Nos últimos anos acentuou-se no âmbito do futebol um processo que poderíamos chamar de “cientifização”, esforço destinado a “garantir um determinado resultado”, o que equivaleria a domar (ou eliminar) completamente o acaso. Para tanto, as equipes responsáveis pelo treinamento e performance dos times incluem cada vez mais profissionais de diferentes disciplinas: psicólogos, nutricionistas, fisiologistas, estatísticos etc. Aliás, as estatísticas talvez sejam a mais evidente tentativa de orientar “racionalmente” as decisões dos técnicos e também de identificar as “causas” dos resultados. Um dos primeiros comentaristas de futebol a se valer e dar ênfase às estatísticas foi o gaúcho Rui Carlos Osterman (Rádios Guaíba e Gaúcha), hoje seguido por Paulo Vinícius Coelho com sua “prancheta do PVC”. No último campeonato mundial, vimos na própria transmissão da FIFA novas estatísticas, como o tempo médio de recuperação da bola de uma equipe. Uma exceção é quando se fala e se considera o talento. Diz-se que o talento resolve onde a técnica comum e a tática não resolvem, mas quando isso não ocorre o diagnóstico é: não conseguiu mostrar o seu talento… e aí buscam-se novamente razões.

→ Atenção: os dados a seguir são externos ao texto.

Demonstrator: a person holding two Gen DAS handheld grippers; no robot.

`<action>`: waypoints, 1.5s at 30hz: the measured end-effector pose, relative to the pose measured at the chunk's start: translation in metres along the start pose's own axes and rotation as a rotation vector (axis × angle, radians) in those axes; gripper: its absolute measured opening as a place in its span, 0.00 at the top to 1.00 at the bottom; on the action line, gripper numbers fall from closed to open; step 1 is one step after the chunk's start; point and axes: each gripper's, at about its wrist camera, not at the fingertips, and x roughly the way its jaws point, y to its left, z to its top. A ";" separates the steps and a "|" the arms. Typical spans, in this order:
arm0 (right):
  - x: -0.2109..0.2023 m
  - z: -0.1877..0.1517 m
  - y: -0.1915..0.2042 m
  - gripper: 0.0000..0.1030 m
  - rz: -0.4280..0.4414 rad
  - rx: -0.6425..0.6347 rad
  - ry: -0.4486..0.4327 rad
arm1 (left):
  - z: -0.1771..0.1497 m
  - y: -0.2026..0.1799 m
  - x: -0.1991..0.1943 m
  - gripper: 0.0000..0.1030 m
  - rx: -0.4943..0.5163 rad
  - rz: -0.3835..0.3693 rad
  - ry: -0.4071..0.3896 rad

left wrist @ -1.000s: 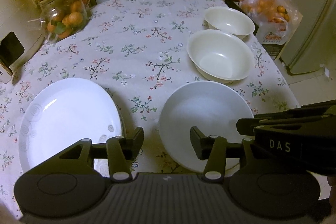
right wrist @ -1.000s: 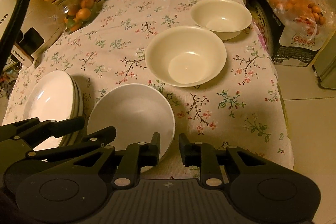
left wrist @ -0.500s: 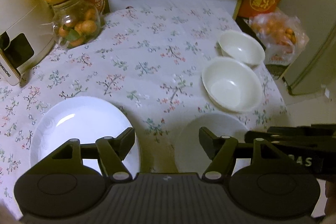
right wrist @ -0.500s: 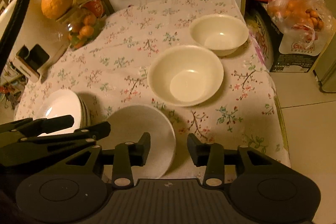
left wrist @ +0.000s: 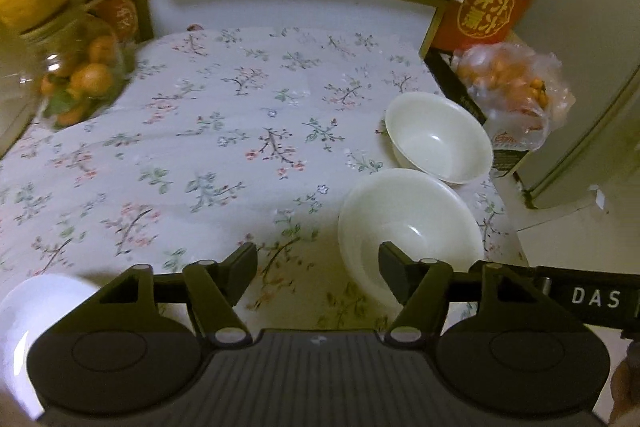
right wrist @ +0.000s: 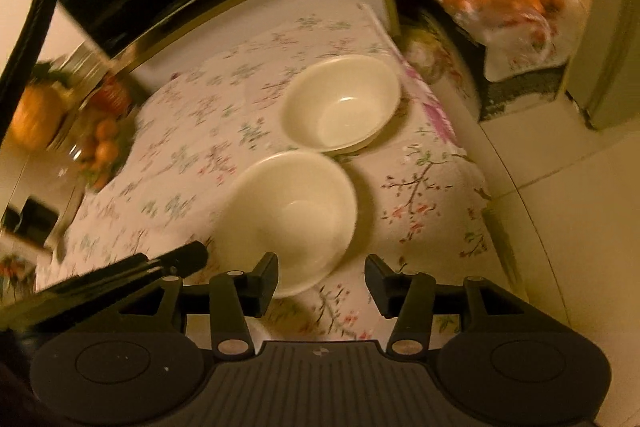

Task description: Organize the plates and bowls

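Left gripper (left wrist: pixel 318 267) jaws apart, empty, over the table's near edge. Right gripper (right wrist: pixel 322 277) likewise apart, empty. Near bowl (right wrist: pixel 292 215) just ahead of it, far bowl (right wrist: pixel 342 103) just beyond, both along the right edge of the floral tablecloth (left wrist: pixel 208 155). White plate (left wrist: pixel 24 315) at near-left corner. Cloth's middle bare.

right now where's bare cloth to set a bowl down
The wide stretch of tablecloth between the fruit jar and the two bowls lies bare. It is crowded along the right edge, where the far bowl and near bowl sit close together.
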 end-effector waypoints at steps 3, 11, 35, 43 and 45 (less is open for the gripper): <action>0.010 0.006 -0.008 0.54 -0.015 0.040 0.004 | 0.005 0.001 0.014 0.48 -0.014 0.014 0.017; 0.029 0.010 -0.014 0.56 -0.050 0.045 0.005 | 0.008 0.000 0.025 0.62 -0.003 -0.005 0.025; 0.008 0.007 0.018 0.91 -0.012 -0.075 -0.065 | 0.000 0.001 -0.018 0.92 0.043 -0.075 -0.043; 0.001 0.000 0.028 0.91 -0.013 -0.106 -0.081 | -0.004 0.002 -0.029 0.92 0.032 -0.049 -0.070; -0.003 -0.002 0.030 0.91 -0.009 -0.112 -0.089 | -0.006 0.001 -0.035 0.92 0.042 -0.043 -0.086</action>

Mas além do futebol, o nosso autor também cita o exemplo de algumas ciências (física, biologia), como da psicanálise, da literatura e mais amplamente da filosofia. Embora todas sejam interessantes e importantes, destaco aqui particularmente o caso da física contemporânea.

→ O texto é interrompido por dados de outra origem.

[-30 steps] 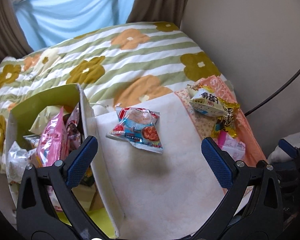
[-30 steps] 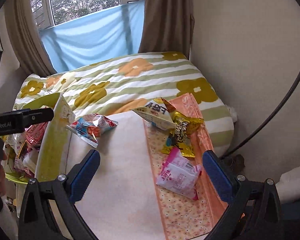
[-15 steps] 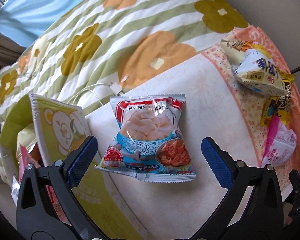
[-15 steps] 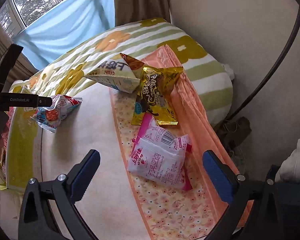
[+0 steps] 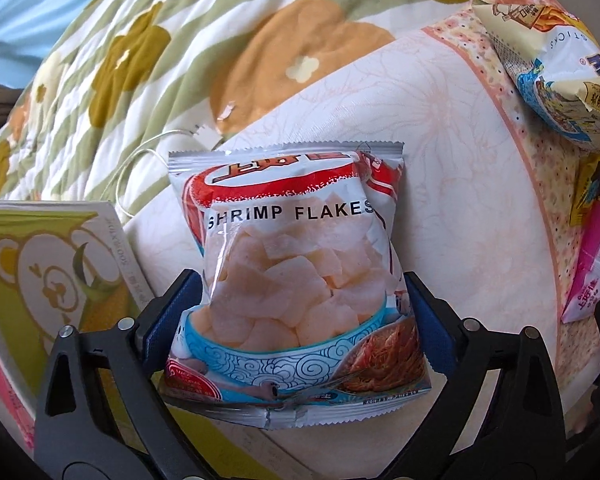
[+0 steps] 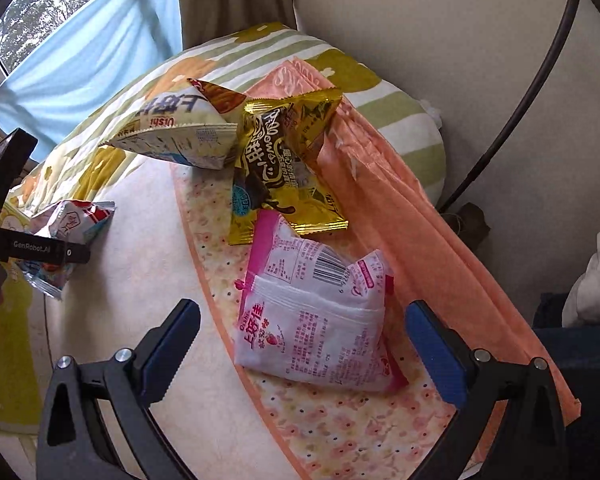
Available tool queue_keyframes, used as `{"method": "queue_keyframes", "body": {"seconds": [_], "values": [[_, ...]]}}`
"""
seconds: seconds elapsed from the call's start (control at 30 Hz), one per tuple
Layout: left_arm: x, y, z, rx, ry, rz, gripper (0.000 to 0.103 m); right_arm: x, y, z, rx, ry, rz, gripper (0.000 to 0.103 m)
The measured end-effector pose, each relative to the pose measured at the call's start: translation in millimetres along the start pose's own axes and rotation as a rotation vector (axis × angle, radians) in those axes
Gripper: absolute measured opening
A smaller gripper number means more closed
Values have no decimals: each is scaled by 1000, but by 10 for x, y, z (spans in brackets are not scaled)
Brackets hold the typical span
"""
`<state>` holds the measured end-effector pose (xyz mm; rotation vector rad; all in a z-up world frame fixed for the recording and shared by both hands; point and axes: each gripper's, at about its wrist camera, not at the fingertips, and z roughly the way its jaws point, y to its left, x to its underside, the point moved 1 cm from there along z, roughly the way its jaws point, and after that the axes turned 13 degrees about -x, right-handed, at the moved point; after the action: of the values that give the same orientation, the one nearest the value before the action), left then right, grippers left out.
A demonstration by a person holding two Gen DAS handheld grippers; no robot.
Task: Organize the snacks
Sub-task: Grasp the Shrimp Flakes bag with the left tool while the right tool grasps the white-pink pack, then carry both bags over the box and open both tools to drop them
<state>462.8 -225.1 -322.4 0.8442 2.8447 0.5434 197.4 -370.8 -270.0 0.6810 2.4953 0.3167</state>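
A shrimp flakes bag (image 5: 292,240) lies on a white cushion (image 5: 460,200). My left gripper (image 5: 298,280) points straight down over it, jaws closing, one blue pad on each side of the bag's lower half; the bag is not visibly squeezed. In the right wrist view the same bag (image 6: 74,220) shows at far left under the left gripper's black body. My right gripper (image 6: 300,312) hangs open just above a pink snack bag (image 6: 316,320), a finger on either side. Behind it lie a yellow bag (image 6: 284,176) and a white-and-blue bag (image 6: 180,132).
A green box with a bear picture (image 5: 48,280) stands left of the cushion, with pink packets inside. A flowered quilt (image 5: 140,60) and a white cable (image 5: 140,160) lie behind. An orange cloth (image 6: 400,200) runs along the right edge by the wall (image 6: 420,20).
Both grippers have come down. The left one now straddles the shrimp flakes bag with narrower jaws. The right one has sunk close over the pink bag.
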Motion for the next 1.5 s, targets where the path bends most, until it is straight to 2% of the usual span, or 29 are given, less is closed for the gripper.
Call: {"method": "queue_keyframes", "body": {"seconds": [0.17, 0.23, 0.33, 0.43, 0.6, 0.77, 0.97, 1.23, 1.43, 1.5], "values": [[-5, -86, -67, -10, -39, 41, 89, -36, 38, 136, 47, 15, -33, 102], [4, -97, -92, -9, -53, 53, 81, -41, 27, 181, 59, 29, -45, 102], [41, -87, -143, 9, -77, 50, 72, -46, 19, 229, 67, 36, -57, 102], [84, -65, -163, 31, -86, 34, 69, -48, -7, 304, 84, 49, -75, 102], [163, -54, -220, 67, -104, 4, 67, -53, -6, 419, 107, 76, -115, 101], [263, -71, -364, 92, -135, -19, 67, 30, 30, 425, 80, 84, -148, 83], [420, -72, -676, 84, -196, -53, 67, 145, 139, 305, 51, 77, -204, 61], [714, 49, -1187, 74, -293, -146, 67, 115, 231, -113, 1, 32, -287, 58], [1060, 309, -1568, 63, -354, -280, 67, 23, 503, -492, -58, -16, -426, 58], [1200, 428, -1675, 53, -374, -334, 67, -24, 645, -601, -102, -29, -476, 58]]}}
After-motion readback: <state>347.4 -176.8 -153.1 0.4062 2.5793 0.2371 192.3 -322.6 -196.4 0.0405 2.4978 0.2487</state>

A física clássica foi o grande modelo da ciência moderna com seu rigor e seu determinismo racionalista onde o acaso não possuía lugar. Mas, a famosa frase de Einstein, “Deus não joga dados”, com a qual se contrapunha aos colegas que falavam em “indeterminação”, talvez seja o último eco da física clássica. Para a física quântica no plano do infinitamente pequeno e do infinitamente grande o acaso passou a adquirir uma dimensão cósmica.

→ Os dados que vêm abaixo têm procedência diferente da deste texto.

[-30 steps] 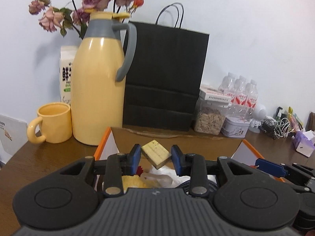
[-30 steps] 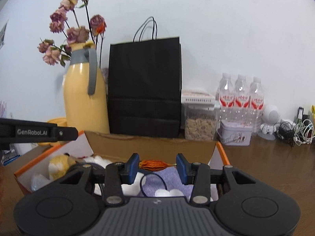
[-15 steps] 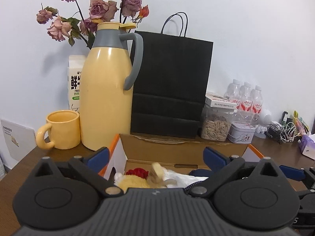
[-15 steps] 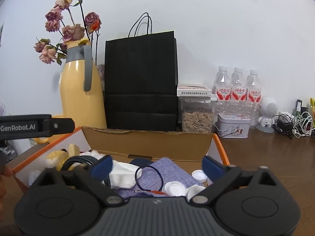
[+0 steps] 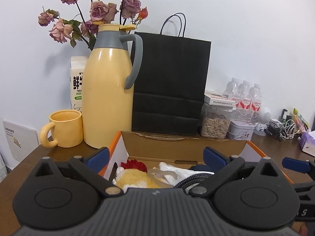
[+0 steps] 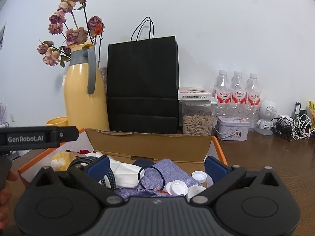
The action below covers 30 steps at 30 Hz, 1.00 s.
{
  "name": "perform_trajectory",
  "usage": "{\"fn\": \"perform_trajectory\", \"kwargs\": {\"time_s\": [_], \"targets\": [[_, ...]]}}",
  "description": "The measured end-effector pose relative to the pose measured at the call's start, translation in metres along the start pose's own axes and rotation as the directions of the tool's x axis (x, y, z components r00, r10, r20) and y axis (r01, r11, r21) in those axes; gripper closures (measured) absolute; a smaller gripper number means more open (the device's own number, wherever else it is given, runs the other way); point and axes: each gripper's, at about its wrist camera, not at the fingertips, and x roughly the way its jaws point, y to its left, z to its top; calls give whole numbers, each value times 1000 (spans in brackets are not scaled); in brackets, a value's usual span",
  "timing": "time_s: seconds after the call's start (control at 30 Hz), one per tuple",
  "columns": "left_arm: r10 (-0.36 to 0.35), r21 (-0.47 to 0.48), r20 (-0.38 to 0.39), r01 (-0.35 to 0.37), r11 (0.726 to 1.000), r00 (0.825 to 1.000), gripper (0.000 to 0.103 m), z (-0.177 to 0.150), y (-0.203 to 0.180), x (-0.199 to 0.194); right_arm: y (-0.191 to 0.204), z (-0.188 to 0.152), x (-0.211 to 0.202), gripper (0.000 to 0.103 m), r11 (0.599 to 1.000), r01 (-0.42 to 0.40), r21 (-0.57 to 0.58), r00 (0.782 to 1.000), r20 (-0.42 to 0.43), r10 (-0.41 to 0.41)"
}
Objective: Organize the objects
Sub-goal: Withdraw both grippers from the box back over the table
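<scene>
An open cardboard box (image 5: 183, 147) with orange edges sits on the brown table just ahead of both grippers. My left gripper (image 5: 156, 155) hangs open over the box's left end with nothing between its fingers. Below it lie a yellow plush (image 5: 133, 179), a red item (image 5: 133, 165), a white cloth (image 5: 177, 172) and a braided cable (image 5: 191, 180). My right gripper (image 6: 157, 166) is open and empty over the same box (image 6: 149, 143). Under it are a purple cloth (image 6: 173, 175), a black hair tie (image 6: 150, 178) and white bottle caps (image 6: 178, 186).
Behind the box stand a yellow thermos jug (image 5: 108, 98), a yellow mug (image 5: 63, 129), a black paper bag (image 5: 169, 88), a jar of seeds (image 6: 196, 122), a tin (image 6: 232, 129) and water bottles (image 6: 238, 98). Tangled cables (image 6: 291, 125) lie at the far right.
Both grippers opened wide. The left let go of a yellow block and the right let go of an orange tassel; the block is out of sight now.
</scene>
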Motion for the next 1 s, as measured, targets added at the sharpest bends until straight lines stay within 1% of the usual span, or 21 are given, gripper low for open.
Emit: {"fn": "perform_trajectory", "kwargs": {"time_s": [0.1,0.2,0.4,0.5,0.6,0.77,0.83,1.0], "targets": [[-2,1,12,2,1000,1000,0,0,1,-13,1,1,-10,0,1000,-1,-10,1000,13,1],[-21,2,16,21,1000,1000,0,1,2,-26,1,3,-24,0,1000,-2,-20,999,36,2],[-45,36,-13,45,998,999,0,-12,-1,-50,1,-4,-52,0,999,-18,-33,999,51,20],[-52,50,-52,55,997,997,0,-25,0,-56,1,-12,-63,0,999,-29,-42,999,36,30],[-58,60,-114,65,996,992,0,-40,1,-59,2,-22,-71,0,998,-34,-48,999,13,35],[-55,88,-213,75,993,976,0,-62,-2,-58,2,-41,-79,0,997,-34,-64,999,-44,31],[-54,96,-253,80,992,966,0,-70,-4,-55,2,-48,-80,0,997,-31,-69,997,-71,26],[-32,119,-304,72,990,952,0,-80,-8,-48,-1,-58,-80,0,998,-19,-68,994,-106,12]]}}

Por um bom tempo acompanhei as reflexões de um físico quântico que foi aluno de Werner Heisenberg (considerado um dos pais da física quântica) chamado Hans-Peter Dürr (falecido em 2014), particularmente suas palestras. Uma das mais famosas era intitulada Wir erleben mehr als wir begreifen (Nós vivenciamos mais do que apreendemos). Ele fazia um esforço de “traduzir” conceitos importantes da física quântica para nós os leigos e também discutia suas consequências para nossa cosmovisão e mesmo nossa forma de compreender e estar no mundo.

Pois bem, em suas palestras costumava usar como ilustração um pêndulo (pode ser encontrado na internet no Youtube – Hans-Peter Dürr Pendel). Ele colocava o pêndulo na posição vertical, mas invertida (o peso para cima) e buscava colocá-lo exatamente no eixo vertical. Perguntava, então, se era possível saber para qual dos lados que ele iria cair? Em princípio, se o colocássemos exatamente na vertical ele hesitaria um pouco, mas, por alguma influência ambiental ele acabaria se movendo para um dos lados. Bem, mas se incluíssemos no cálculo todos os fatores ambientais e os controlássemos (por exemplo, o vento, o calor dos corpos circundantes e todas as forças infinitamente pequenas) seria possível prever seu comportamento? Teríamos que incluir no cálculo todo o “cosmos”, já que, em última instância, o bater das asas de uma borboleta no outro lado do mundo poderia determinar para que lado o pêndulo iria cair. A conclusão do físico é a de que sistemas instáveis são extremamente sensíveis e que se considerarmos o cosmos como algo vivo, o pêndulo parece dizer em determinado momento “eu sou livre”.[2]

A diferença de performance entre duas equipes permite, dentro de determinados limites, “prever” o resultado, mas o imponderável, o acaso está sempre à espreita – vide o sucesso da “loteria esportiva”. Ora, um sistema instável, como lembra nosso físico, é extremamente sensível. Se a capacidade de performance é muito desigual isso permite certo nível de previsão para qual lado o “pêndulo” vai tender, mas… um lance fortuito pode tornar o sistema novamente muito instável; a possibilidade disso acontecer nos mantém excitados – nada mais chato do que saber o resultado de um jogo que vou assistir em vídeo-tape. Quanto mais equilibradas as performances mais imprevisível e mais susceptível ao acaso será o resultado.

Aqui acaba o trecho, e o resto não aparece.